= Challenge Index =

American high school ranking method

The Challenge Index is a method for the statistical ranking of top public and private high schools in the United States, created by The Washington Post columnist Jay Mathews. It is also the only statistical ranking system for both public and private high schools. The ranking is determined by the extent of availability of the Advanced Placement and International Baccalaureate Programs in the school's curriculum and the number of graduating seniors.

For each school, the study tallies the total number of AP and IB exams that are taken that year in the school. This sum is divided by the number of students graduating in that same year. This ratio is the Challenge Index. Not incorporated with the study are any school that accepts over 50% of its students via a placement test or other type of admission criterion. The study effectively demonstrates the public schools with the greatest opportunity for all students to challenge themselves with college-level courses.

However, critics argue that this ranking system does a disservice by not taking into consideration the actual performance of the student exams, but merely the number of exams taken. Administrators of the study acknowledge that the system is "not a measurement of the overall quality of the school but illuminates one factor that many educators consider important."
The validity of the Challenge Index has been strongly criticized by education analysts Andrew J. Rotherham and Sara Mead of Education Sector in Washington, DC. Their 2006 paper, "Challenged Index" showed how many schools that are among the top 100 nationally, according to Newsweek, actually have high dropout rates and wide gaps in achievement separating students by race and income.
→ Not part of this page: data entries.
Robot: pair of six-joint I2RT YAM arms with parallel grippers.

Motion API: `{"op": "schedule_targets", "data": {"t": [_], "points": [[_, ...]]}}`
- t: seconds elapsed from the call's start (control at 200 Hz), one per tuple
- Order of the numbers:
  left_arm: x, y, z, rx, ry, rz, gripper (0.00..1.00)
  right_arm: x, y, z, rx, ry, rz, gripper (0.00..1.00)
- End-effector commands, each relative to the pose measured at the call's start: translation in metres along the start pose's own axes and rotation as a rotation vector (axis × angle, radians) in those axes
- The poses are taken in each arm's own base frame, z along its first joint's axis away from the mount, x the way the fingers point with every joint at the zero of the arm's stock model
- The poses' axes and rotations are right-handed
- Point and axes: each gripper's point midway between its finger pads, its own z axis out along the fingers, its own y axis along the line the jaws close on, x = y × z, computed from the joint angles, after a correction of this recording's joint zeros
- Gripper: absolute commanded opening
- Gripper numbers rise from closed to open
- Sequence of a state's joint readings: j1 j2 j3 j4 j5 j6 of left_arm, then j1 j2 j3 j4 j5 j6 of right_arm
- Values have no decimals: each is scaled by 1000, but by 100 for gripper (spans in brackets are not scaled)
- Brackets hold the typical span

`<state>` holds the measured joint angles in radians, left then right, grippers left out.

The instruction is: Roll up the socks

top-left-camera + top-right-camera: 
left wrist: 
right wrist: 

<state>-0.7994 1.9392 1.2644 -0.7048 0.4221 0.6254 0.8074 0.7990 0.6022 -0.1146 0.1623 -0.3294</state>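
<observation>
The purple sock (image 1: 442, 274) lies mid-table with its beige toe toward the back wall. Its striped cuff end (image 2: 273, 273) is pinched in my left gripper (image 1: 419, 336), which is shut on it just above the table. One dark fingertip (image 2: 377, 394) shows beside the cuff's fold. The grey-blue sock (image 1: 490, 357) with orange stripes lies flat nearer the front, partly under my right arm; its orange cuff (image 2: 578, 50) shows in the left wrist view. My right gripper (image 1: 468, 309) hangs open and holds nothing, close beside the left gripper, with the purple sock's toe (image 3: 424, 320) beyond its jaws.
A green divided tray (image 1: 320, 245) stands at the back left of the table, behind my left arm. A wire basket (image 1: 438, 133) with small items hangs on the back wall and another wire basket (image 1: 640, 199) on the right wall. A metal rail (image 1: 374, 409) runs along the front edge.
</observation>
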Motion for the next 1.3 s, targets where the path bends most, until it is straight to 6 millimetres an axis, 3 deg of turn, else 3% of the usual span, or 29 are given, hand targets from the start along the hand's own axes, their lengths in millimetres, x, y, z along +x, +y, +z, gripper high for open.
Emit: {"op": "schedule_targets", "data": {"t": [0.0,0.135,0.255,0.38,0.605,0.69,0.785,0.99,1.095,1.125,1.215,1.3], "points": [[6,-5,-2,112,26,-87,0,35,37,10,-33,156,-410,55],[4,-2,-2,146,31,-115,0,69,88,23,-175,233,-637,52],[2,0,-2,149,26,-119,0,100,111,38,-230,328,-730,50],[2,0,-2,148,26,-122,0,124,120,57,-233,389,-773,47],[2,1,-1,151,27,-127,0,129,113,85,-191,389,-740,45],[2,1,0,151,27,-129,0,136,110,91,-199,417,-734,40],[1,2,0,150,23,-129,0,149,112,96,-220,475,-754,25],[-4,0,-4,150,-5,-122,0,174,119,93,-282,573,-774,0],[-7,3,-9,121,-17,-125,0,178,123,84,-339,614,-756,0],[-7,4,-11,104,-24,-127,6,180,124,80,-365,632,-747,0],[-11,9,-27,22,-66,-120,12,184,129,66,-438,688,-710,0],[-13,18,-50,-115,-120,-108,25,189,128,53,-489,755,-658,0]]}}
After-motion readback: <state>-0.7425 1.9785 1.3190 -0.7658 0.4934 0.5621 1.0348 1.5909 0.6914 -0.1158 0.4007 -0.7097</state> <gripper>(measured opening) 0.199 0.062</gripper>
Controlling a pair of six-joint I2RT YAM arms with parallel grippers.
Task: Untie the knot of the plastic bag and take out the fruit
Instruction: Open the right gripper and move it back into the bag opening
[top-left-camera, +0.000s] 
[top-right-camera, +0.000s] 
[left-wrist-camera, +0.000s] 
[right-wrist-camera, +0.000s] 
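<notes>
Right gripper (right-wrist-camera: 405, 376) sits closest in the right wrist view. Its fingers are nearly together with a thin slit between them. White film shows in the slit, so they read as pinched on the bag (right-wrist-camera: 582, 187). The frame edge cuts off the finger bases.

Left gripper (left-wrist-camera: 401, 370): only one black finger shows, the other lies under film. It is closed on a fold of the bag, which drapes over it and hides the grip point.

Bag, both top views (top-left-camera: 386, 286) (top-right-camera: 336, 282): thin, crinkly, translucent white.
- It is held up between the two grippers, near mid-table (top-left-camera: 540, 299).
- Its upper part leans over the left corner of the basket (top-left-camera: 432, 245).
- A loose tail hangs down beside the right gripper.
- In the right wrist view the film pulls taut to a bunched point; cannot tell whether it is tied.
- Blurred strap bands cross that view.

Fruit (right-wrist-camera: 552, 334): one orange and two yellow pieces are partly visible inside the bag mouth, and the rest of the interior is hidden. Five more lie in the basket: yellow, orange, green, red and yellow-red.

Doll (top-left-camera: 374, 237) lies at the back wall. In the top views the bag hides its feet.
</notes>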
A summary of their argument appeared in The Washington Post and Jay Mathews responded.
The editors, primarily Jay Mathews, defend their ratings by citing recent studies by U.S. Department of Education senior researcher Clifford Adelman. In 1999 and 2005, Adelman showed that the best predictor of college graduation was not good high-school grades or test scores, but whether or not a student had an intense academic experience in high school. The demands of higher level, college-type courses in high school would, according to Newsweek, provide that experience. The editors are critical of some other indices of school excellence, such as U.S. News & World Report “America’s Best Colleges”, as including too many factors, and of American high schools in general since only 5% of all US high schools make the Newsweek list by having at least 1 AP or IB test score per each graduating senior.

Tabulated results of the Challenge Index are published for Washington area high schools in The Washington Post annually. Newsweek also publishes nationwide results each year.